# how good is your jack



## drcotts (Feb 23, 2006)

Its probally only when you have a blow out that you realise what a job it is to jack your van up with the factory suppied jack. I had a flat on the a14 last month and had to do a roadside change. the scissor jack was mann enough but the winding handle to raise the van was useless and involved lying half under the van and straining at full arms length to raise the vehicle.

I made a pact with the missus to obtain the necessary parts to make this job easier and now have a full set of ratchet extensions and the like to make the job much easier.

Likewise removing the wheel nuts. Sometimes you can scrape the bodywork as the wheel jack supplied doesnt take into account that a motorhome conversion will be added. 

So my advice is look at hown you will remove a tyre and how easy it is to do on the side of the road.

Phill


----------



## Pudsey_Bear (Sep 25, 2008)

Good advice, the fronts are usually a lot easier, but the rears are tucked back and awkward to get at.

You'd think the smart Rs's who design the things would look at all aspects in greater detail.

Kev.


----------



## inkey-2008 (May 24, 2008)

You also want to try getting the spare out if you have not got breakdown insurance. If ours had a puncture on the rear it would be very difficult to get it out from under the van..
So I have moved it in to the garage against the wall and put in sme better tie down eyes.

Andy


----------



## cabby (May 14, 2005)

My Jack is a very handy one, although I am not really sure if that is his real name. :lol: :lol: he works for the AA.

cabby


----------



## 119526 (Jan 15, 2009)

I agree with you! Most of the jack's supplied are pretty useless and the spare is tucked away where you can't get to it so I opted for Ultraseal!
Used it with great success on my motorcycle.

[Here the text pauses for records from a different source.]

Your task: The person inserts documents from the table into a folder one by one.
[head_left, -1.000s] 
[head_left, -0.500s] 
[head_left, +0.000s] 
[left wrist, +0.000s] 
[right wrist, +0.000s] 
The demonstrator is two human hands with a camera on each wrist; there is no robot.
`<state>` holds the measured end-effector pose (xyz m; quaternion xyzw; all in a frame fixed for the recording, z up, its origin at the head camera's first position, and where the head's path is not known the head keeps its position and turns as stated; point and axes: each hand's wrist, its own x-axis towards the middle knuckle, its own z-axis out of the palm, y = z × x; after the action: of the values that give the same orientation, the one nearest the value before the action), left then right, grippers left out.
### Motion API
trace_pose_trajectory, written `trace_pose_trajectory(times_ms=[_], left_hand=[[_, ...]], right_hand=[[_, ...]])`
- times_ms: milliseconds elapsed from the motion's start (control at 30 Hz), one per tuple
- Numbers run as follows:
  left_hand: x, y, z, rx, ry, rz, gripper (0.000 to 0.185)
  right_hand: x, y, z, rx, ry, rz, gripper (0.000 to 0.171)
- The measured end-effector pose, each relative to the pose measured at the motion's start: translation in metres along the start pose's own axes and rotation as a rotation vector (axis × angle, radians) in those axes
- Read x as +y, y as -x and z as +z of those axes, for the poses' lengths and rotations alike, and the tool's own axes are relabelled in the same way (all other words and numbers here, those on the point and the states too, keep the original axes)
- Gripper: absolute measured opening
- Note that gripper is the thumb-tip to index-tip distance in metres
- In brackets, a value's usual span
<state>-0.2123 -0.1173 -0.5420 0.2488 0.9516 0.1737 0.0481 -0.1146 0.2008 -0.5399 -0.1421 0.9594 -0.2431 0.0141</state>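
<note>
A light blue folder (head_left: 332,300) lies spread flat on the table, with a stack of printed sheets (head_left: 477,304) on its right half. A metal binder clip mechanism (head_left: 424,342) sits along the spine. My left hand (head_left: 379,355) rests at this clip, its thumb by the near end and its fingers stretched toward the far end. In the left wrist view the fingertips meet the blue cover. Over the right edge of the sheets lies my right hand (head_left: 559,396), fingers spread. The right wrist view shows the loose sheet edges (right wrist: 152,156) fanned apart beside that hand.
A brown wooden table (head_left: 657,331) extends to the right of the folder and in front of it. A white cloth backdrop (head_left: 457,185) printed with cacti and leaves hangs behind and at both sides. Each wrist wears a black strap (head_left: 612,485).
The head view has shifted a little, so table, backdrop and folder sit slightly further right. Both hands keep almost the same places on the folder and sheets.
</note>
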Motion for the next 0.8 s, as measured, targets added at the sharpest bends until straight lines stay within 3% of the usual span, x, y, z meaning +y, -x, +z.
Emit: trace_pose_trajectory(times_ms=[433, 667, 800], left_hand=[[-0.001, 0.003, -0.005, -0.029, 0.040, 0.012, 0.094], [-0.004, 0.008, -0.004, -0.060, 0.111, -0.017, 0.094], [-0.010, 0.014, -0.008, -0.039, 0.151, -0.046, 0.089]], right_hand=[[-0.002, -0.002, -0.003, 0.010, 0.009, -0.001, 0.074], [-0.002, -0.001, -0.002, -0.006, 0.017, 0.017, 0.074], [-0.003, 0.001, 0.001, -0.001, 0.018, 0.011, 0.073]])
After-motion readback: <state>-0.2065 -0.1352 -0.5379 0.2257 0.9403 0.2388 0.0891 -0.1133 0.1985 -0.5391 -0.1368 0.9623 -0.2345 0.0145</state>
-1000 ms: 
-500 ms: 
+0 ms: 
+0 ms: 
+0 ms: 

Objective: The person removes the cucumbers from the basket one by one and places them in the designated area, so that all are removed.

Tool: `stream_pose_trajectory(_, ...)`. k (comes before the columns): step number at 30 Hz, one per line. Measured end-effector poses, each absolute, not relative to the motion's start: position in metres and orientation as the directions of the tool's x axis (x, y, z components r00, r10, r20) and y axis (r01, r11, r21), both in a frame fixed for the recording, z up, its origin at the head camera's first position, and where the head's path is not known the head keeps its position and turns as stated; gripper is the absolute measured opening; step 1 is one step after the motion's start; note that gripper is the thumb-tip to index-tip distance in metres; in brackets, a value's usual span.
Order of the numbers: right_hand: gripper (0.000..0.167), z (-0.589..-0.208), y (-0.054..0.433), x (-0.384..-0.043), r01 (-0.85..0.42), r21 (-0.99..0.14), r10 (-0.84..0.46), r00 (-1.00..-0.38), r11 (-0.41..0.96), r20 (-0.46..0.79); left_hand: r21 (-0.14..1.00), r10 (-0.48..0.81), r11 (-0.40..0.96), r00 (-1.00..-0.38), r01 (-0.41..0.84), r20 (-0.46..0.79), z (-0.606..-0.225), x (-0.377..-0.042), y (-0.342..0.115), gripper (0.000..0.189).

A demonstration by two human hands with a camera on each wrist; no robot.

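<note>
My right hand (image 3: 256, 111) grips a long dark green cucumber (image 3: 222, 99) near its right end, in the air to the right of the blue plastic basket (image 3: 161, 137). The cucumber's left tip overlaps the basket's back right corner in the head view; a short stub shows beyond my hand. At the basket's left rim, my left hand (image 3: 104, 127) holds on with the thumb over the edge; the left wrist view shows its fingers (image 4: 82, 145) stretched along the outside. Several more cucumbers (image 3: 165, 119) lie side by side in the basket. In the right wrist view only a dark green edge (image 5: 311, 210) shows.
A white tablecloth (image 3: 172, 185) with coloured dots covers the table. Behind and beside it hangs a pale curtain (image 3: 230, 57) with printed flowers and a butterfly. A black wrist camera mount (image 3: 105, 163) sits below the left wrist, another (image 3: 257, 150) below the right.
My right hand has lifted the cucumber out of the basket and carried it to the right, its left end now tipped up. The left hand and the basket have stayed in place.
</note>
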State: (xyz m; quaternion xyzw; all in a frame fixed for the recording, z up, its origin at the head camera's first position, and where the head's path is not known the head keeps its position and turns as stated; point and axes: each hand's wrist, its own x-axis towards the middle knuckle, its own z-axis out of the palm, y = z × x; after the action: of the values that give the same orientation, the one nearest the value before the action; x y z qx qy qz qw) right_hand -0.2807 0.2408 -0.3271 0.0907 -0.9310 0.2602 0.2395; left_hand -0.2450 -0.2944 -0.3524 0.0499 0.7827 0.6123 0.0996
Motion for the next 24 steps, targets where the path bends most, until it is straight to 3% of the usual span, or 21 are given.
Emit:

It really does work, or at least, it has for me.


----------



## Pudsey_Bear (Sep 25, 2008)

cabby said:


> My Jack is a very handy one, although I am not really sure if that is his real name. :lol: :lol: he works for the AA.
> 
> cabby


That used to be my answer to a flat tyre too in the good old days, two problems now thought, first is can you get a signal on the moby, second is will they actually find you in the middle of nowhere.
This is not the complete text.